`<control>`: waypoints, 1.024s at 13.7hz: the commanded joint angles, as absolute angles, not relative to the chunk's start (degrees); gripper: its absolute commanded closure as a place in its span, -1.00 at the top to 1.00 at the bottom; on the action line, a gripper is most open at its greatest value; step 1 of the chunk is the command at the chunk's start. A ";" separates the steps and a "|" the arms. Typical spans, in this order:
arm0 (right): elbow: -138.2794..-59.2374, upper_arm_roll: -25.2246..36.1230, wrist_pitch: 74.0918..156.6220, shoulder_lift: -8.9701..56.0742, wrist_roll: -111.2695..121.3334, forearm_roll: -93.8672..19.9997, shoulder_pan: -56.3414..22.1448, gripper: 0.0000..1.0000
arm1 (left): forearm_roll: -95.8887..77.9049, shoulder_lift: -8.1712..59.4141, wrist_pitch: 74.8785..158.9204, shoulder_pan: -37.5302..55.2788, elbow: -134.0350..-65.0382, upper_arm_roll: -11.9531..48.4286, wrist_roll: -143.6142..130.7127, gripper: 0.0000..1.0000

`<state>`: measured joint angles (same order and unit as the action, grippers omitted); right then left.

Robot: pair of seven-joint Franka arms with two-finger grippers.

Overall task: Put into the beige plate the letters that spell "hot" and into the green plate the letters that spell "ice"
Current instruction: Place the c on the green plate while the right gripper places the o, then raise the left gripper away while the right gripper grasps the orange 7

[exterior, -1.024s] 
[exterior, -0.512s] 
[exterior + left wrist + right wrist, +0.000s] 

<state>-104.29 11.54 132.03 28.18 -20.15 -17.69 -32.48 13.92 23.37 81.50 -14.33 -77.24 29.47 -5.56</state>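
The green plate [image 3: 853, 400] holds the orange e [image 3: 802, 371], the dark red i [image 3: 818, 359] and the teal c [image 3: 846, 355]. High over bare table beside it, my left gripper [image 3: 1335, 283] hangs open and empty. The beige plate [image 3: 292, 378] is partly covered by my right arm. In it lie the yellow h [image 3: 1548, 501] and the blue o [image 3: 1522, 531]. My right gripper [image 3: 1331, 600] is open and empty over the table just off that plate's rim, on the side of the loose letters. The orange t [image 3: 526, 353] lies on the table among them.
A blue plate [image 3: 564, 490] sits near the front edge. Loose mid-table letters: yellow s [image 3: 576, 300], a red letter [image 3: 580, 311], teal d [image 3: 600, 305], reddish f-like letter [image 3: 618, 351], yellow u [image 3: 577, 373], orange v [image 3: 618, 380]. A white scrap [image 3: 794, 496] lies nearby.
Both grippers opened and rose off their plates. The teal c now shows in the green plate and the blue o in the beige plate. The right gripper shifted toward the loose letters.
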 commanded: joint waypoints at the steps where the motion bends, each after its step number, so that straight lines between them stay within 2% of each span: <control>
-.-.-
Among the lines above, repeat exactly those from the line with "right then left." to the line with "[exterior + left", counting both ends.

## The completed task
`<state>`: measured joint angles (same order and unit as the action, grippers omitted); right then left.

Robot: pair of seven-joint Franka arms with two-finger grippers.

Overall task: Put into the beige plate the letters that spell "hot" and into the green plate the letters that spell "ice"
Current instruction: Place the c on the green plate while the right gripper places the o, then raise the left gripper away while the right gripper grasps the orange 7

[exterior, -1.024s] 
[exterior, -0.512s] 
[exterior + left wrist + right wrist, +0.000s] 

The required response has been given in full.